■ Exercise goal
An exact transcription is needed of the lines below from the one with "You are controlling" through the one with "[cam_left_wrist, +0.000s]", with no other lines and no pictures.

Recorded data:

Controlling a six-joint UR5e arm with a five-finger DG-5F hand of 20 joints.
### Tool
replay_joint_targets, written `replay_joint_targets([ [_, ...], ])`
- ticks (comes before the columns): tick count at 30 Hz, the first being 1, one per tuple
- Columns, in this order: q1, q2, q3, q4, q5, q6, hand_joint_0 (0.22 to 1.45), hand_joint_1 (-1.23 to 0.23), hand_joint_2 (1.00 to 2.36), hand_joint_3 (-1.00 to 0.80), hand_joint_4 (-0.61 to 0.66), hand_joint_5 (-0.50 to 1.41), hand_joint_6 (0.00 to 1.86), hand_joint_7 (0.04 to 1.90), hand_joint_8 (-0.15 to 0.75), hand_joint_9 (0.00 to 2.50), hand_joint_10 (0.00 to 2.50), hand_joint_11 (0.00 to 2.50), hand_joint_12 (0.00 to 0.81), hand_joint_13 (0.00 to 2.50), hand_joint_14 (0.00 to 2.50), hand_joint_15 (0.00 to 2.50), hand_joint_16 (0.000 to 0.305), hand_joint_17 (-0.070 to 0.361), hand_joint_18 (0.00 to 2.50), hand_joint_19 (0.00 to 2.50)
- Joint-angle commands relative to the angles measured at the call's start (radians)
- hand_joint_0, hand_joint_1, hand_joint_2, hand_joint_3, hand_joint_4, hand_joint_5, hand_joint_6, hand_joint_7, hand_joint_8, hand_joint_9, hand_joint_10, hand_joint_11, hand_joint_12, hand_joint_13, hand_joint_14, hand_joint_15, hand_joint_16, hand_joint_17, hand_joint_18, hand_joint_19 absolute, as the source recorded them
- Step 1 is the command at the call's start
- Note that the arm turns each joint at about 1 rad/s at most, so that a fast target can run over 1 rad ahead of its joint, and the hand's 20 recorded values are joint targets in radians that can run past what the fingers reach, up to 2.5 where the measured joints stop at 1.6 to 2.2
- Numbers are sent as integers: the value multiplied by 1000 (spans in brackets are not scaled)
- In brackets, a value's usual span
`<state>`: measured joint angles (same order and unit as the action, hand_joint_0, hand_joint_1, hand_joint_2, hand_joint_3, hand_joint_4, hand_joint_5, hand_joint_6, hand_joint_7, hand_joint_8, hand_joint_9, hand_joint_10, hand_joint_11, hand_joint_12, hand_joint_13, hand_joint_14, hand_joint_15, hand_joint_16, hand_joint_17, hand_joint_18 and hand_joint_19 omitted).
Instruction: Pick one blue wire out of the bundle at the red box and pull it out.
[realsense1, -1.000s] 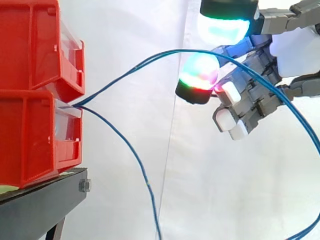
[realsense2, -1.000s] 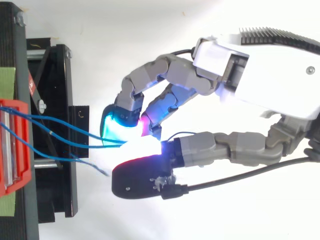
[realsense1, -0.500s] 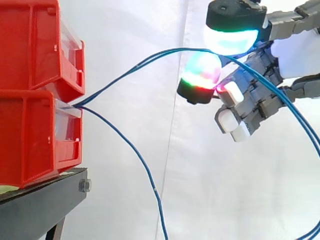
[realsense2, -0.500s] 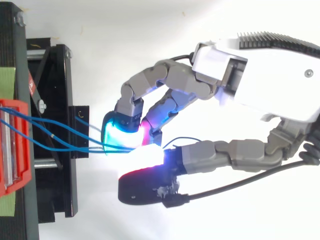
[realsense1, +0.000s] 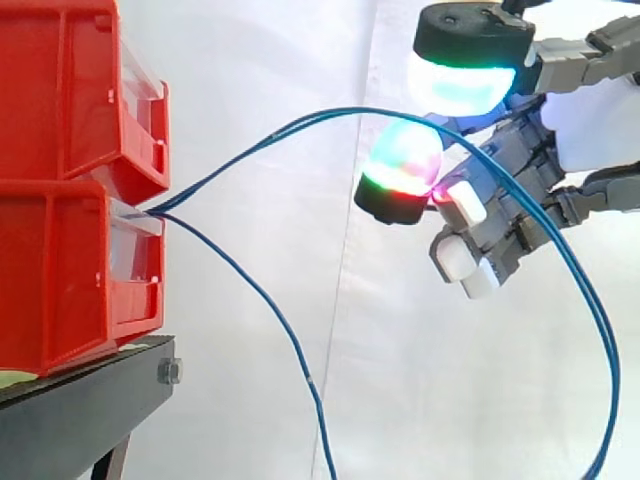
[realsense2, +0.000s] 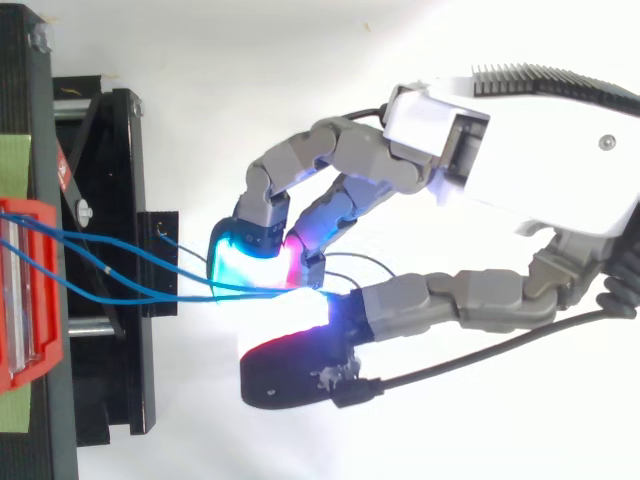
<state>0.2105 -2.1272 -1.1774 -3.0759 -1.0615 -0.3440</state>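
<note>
Far left, two red bins sit stacked on a black stand, with a white curtain behind everything. The blue wires come out at the gap where the upper bin meets the lower one. A pair of them climbs in an arc to the right, while one hanging strand just droops down past the stand, well apart from the action.

Follow the arc right and you reach the hand. Its fingers are curled in, the cyan-glowing pad on top and the green/red one underneath, and the pair of wires runs between them, so I read it as clamped on the wires. Past the pads the wires fall away in a long loop down the right side.

What worries me: it looks like both strands of that pair are in the pinch, not one (from above they merge right at the fingertips, so I can't separate them). If so, a pull would probably drag two out. The other risk is slip: thin wire between rounded pads could slide through once tension builds, especially if it snags at the bin slot. A hard tug might also shift the bins on the stand.

Labels: nothing I can read. There's a green tape patch and a small red tag at the left in the top view, its marks too small to make out.
</note>
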Motion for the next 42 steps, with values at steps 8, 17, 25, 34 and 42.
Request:
replay_joint_targets([
  [8,1,1,-1,14,1,-1,574,-597,1011,-350,211,-147,947,960,376,1011,10,785,432,887,18,519,55,124,790,486],
  [17,1,1,-1,14,-2,-4,580,-684,1016,-222,214,-121,947,1016,397,1081,13,810,448,940,18,529,57,128,847,474],
  [25,0,0,-1,13,-3,-1,539,-648,1008,-394,218,-138,945,969,373,1028,13,799,438,904,17,534,56,125,821,488],
  [34,0,1,-1,11,-3,0,571,-489,1011,-355,205,-131,930,1003,375,1059,13,781,431,900,17,528,54,121,798,505],
  [42,0,1,-2,3,-3,0,572,-650,1012,-255,227,-122,934,1009,390,1055,12,775,452,937,16,525,59,132,869,461],
])
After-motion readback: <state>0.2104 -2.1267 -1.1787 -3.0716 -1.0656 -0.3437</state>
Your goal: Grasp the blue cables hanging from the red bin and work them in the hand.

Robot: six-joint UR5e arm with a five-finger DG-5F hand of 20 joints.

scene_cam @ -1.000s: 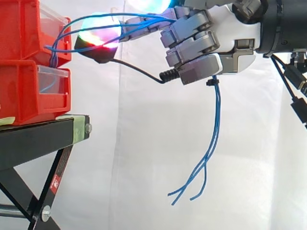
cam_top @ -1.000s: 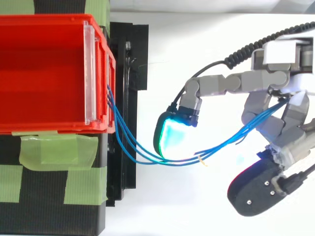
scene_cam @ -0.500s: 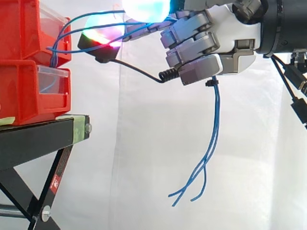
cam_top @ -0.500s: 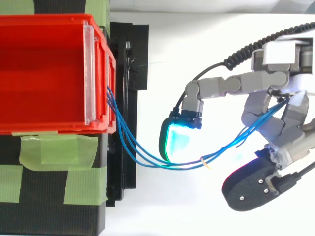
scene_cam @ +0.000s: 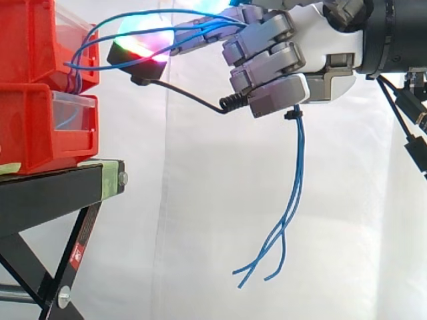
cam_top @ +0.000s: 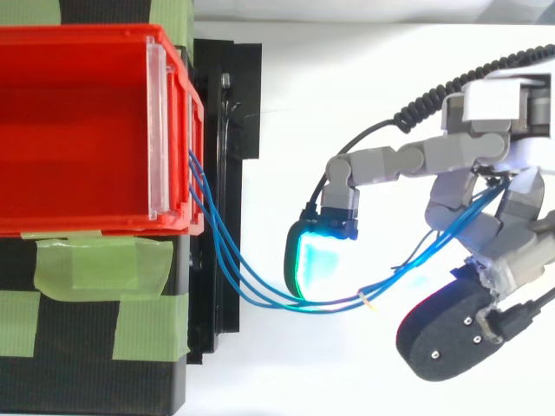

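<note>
Grey-and-white robot hand [scene_cam: 313,63]: fingers [scene_cam: 267,63] clenched round the bundle of thin blue cables [cam_top: 251,290]. The loose ends hang straight down below the hand, touching nothing. One finger reaches toward the bins, its glowing pad against the cable span. From the grip the cables' long axis runs roughly level, away from the hand to the front of the upper red plastic bin [cam_top: 87,35] on the black metal stand [scene_cam: 53,190]. The span is bowed, not taut; I judge there is slack to work.

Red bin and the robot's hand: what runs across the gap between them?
The blue cables, sagging from the red bin's front to the hand's curled fingers, as the top view shows.
</note>
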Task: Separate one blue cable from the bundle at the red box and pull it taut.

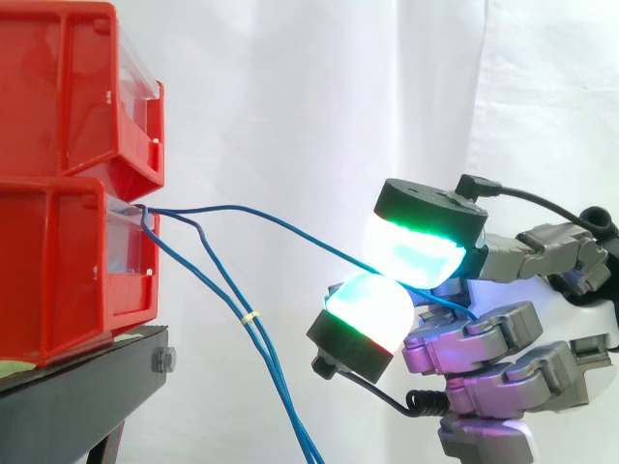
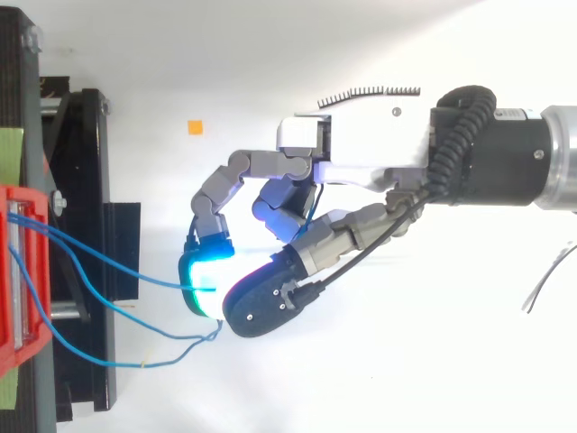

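The hand [image 2: 361, 144] reaches in from the right with two glowing pads [image 1: 416, 253] closed against each other, pinching one blue cable [image 1: 290, 230] between them; the other fingers are curled loosely below and hold nothing. That cable leaves the front of the lower red box [image 1: 68, 271] at the left, which sits on a black stand [image 1: 87, 387] with a second box [image 1: 68, 87] stacked on top, and runs right and slightly downward to the pinch. It has a soft bow to it, so it looks separated but not yet fully taut. The rest of the bundle [image 1: 224, 280] hangs down from the same spot on the box, held together by a pale tie [image 1: 250, 317], and is well apart from the pinched cable along most of its run. The main risk I see is slipping: the cable is thin and the pads are round and smooth, so a harder pull to the right could draw it out of the pinch. From above, a slack loop [image 2: 108, 363] of another cable ends just beside the fingertips — it could snag and get dragged along, undoing the separation. A strong tug might also shift the red box on its stand, since all the cables are anchored there.
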### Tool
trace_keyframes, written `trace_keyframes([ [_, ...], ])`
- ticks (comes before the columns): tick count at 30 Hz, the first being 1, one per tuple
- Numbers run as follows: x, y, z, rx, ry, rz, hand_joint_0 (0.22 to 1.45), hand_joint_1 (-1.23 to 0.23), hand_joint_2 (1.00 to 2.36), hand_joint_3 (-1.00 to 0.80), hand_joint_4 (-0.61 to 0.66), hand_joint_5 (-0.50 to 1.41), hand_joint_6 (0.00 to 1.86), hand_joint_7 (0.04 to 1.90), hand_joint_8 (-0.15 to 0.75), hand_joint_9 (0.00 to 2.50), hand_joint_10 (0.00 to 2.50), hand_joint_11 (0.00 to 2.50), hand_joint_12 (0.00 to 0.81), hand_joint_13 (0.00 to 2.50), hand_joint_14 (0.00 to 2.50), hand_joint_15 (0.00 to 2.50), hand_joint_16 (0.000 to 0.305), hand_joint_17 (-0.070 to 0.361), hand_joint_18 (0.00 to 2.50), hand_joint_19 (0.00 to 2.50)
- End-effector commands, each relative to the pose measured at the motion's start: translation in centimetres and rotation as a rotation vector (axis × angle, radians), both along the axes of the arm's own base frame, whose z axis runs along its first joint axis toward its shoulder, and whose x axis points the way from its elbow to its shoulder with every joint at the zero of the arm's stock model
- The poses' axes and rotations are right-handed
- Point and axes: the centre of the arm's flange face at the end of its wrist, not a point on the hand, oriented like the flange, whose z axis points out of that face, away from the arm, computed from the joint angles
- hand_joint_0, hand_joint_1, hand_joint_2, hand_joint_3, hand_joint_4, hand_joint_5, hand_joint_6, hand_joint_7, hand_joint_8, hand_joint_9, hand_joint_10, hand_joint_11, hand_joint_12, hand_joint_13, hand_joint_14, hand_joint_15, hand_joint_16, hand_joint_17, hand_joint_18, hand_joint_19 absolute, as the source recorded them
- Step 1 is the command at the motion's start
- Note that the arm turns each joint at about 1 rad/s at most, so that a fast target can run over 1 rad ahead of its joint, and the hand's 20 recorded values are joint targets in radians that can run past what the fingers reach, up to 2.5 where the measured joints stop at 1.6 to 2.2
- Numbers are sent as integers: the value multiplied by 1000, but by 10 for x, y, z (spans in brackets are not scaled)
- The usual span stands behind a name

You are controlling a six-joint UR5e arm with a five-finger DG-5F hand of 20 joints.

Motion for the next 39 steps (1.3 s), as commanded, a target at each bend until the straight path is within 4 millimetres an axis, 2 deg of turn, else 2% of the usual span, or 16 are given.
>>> trace_keyframes([
  [1, 0, 0, 0, 0, 0, 0, 761, -834, 1013, -285, -373, -152, 975, 1089, 115, 907, 2205, 1239, 207, 1212, 1033, 1516, 28, 64, 1003, 1269],
  [39, 0, 0, 0, 0, 0, 0, 758, -834, 1013, -284, -369, -152, 974, 1109, 107, 919, 2121, 1281, 197, 1198, 984, 1540, 30, 67, 990, 1276],
])
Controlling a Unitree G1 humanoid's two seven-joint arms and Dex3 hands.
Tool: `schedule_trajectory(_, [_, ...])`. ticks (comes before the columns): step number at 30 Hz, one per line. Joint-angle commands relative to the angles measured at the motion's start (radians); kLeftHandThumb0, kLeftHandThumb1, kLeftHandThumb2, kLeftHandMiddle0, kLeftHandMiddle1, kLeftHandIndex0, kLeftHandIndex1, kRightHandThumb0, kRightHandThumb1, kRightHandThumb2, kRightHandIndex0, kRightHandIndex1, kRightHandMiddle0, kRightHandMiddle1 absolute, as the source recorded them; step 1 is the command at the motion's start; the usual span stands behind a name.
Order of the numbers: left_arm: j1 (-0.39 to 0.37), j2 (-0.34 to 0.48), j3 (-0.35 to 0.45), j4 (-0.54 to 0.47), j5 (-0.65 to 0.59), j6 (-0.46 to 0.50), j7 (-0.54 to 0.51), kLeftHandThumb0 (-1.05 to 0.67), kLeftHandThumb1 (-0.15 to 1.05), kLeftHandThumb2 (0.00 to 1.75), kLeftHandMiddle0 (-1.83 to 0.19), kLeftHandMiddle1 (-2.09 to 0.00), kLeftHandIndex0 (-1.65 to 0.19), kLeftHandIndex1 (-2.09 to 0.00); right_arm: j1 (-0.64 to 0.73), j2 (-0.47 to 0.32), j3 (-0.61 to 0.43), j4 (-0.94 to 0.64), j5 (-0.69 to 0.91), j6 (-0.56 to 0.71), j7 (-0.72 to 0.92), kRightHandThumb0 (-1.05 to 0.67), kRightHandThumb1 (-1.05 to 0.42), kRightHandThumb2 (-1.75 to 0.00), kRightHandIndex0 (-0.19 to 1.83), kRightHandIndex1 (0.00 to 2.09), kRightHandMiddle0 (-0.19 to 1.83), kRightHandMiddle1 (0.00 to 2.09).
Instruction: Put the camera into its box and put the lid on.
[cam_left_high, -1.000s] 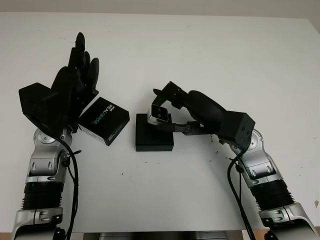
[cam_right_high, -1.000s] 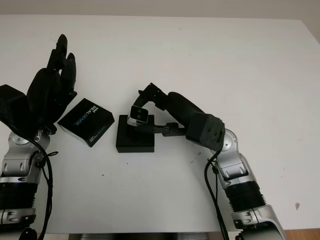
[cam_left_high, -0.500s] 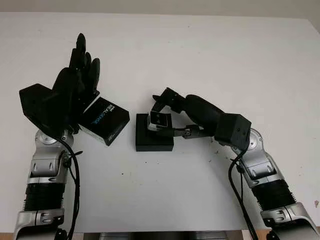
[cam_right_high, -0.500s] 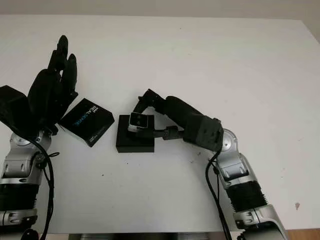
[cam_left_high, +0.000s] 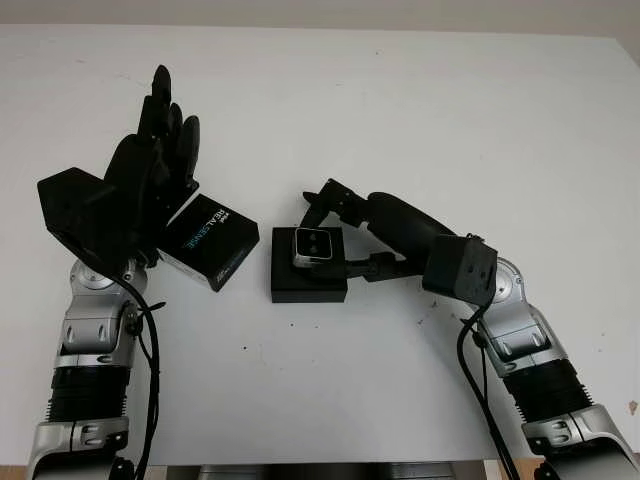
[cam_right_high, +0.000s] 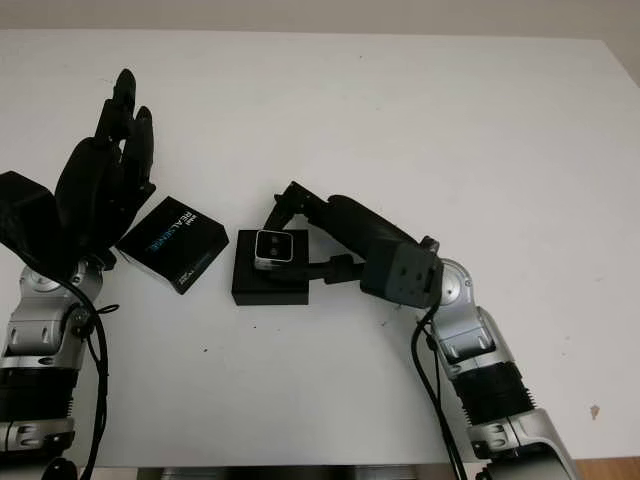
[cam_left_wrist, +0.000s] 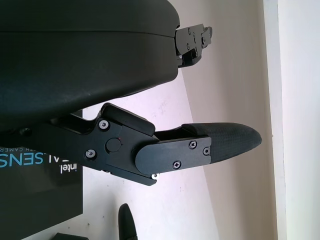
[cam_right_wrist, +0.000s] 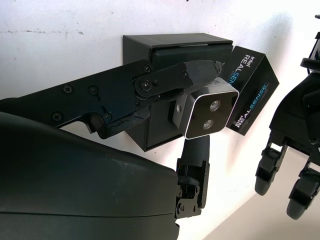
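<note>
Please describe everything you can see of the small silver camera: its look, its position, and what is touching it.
The camera is a small silver block, metallic-looking, with rounded corners and a dark front face holding two round lenses. The right hand grips it: one finger lies along one side, another presses the opposite side. It is held over the open black box, front face up toward the head camera, low against the box; whether it already sits inside cannot be told. The lid lies beside the box, apart from the camera.

A white bench (cam_left_high: 420, 120) carries an open black box (cam_left_high: 308, 280) mid-bench, its printed lid (cam_left_high: 208, 242) just beside it toward the left edge.
</note>
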Motion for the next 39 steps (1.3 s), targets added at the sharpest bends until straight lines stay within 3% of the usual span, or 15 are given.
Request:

■ Exercise response
You are controlling a six-joint UR5e arm with a five-finger DG-5F hand of 20 joints.

Motion for the next 39 steps (1.3 s), as commanded, a target at each bend until the straight path is within 4 millimetres an axis, 2 deg of turn, else 2% of the usual span, or 16 are given.
>>> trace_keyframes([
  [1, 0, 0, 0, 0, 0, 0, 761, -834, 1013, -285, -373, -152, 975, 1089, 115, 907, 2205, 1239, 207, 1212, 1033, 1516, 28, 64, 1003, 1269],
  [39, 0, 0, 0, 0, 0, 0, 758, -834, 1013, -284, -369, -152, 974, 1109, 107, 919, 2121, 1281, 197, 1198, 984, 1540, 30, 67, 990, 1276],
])
Controlling a Unitree G1 humanoid's two seven-joint arms and Dex3 hands.
Tool: `schedule_trajectory(_, [_, ...])`. ticks (comes before the columns): step number at 30 Hz, one per line. Joint-angle commands relative to the angles measured at the motion's start (radians); kLeftHandThumb0, kLeftHandThumb1, kLeftHandThumb2, kLeftHandMiddle0, kLeftHandMiddle1, kLeftHandIndex0, kLeftHandIndex1, kRightHandThumb0, kRightHandThumb1, kRightHandThumb2, kRightHandIndex0, kRightHandIndex1, kRightHandMiddle0, kRightHandMiddle1 absolute, as the source recorded them; step 1 is the command at the motion's start; the usual span stands behind a name.
Order of the numbers: left_arm: j1 (-0.39 to 0.37), j2 (-0.34 to 0.48), j3 (-0.35 to 0.45), j4 (-0.54 to 0.47), j5 (-0.65 to 0.59), j6 (-0.46 to 0.50), j7 (-0.54 to 0.51), kLeftHandThumb0 (-1.05 to 0.67), kLeftHandThumb1 (-0.15 to 1.05), kLeftHandThumb2 (0.00 to 1.75), kLeftHandMiddle0 (-1.83 to 0.19), kLeftHandMiddle1 (-2.09 to 0.00), kLeftHandIndex0 (-1.65 to 0.19), kLeftHandIndex1 (-2.09 to 0.00); right_arm: j1 (-0.64 to 0.73), j2 (-0.47 to 0.32), j3 (-0.61 to 0.43), j4 (-0.94 to 0.64), j5 (-0.69 to 0.91), j6 (-0.56 to 0.71), j7 (-0.72 to 0.92), kRightHandThumb0 (-1.05 to 0.67), kRightHandThumb1 (-1.05 to 0.42), kRightHandThumb2 (-1.75 to 0.00), kRightHandIndex0 (-0.19 to 1.83), kRightHandIndex1 (0.00 to 2.09), kRightHandMiddle0 (-0.19 to 1.83), kRightHandMiddle1 (0.00 to 2.09).
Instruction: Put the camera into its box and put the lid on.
[cam_left_high, -1.000s] 
[cam_right_high, -1.000s] 
[cam_left_high, -0.500s] 
[cam_right_high, -0.500s] 
[cam_left_high, +0.000s] 
[cam_right_high, +0.000s] 
[cam_left_wrist, +0.000s] 

What the exercise asked for is now complete.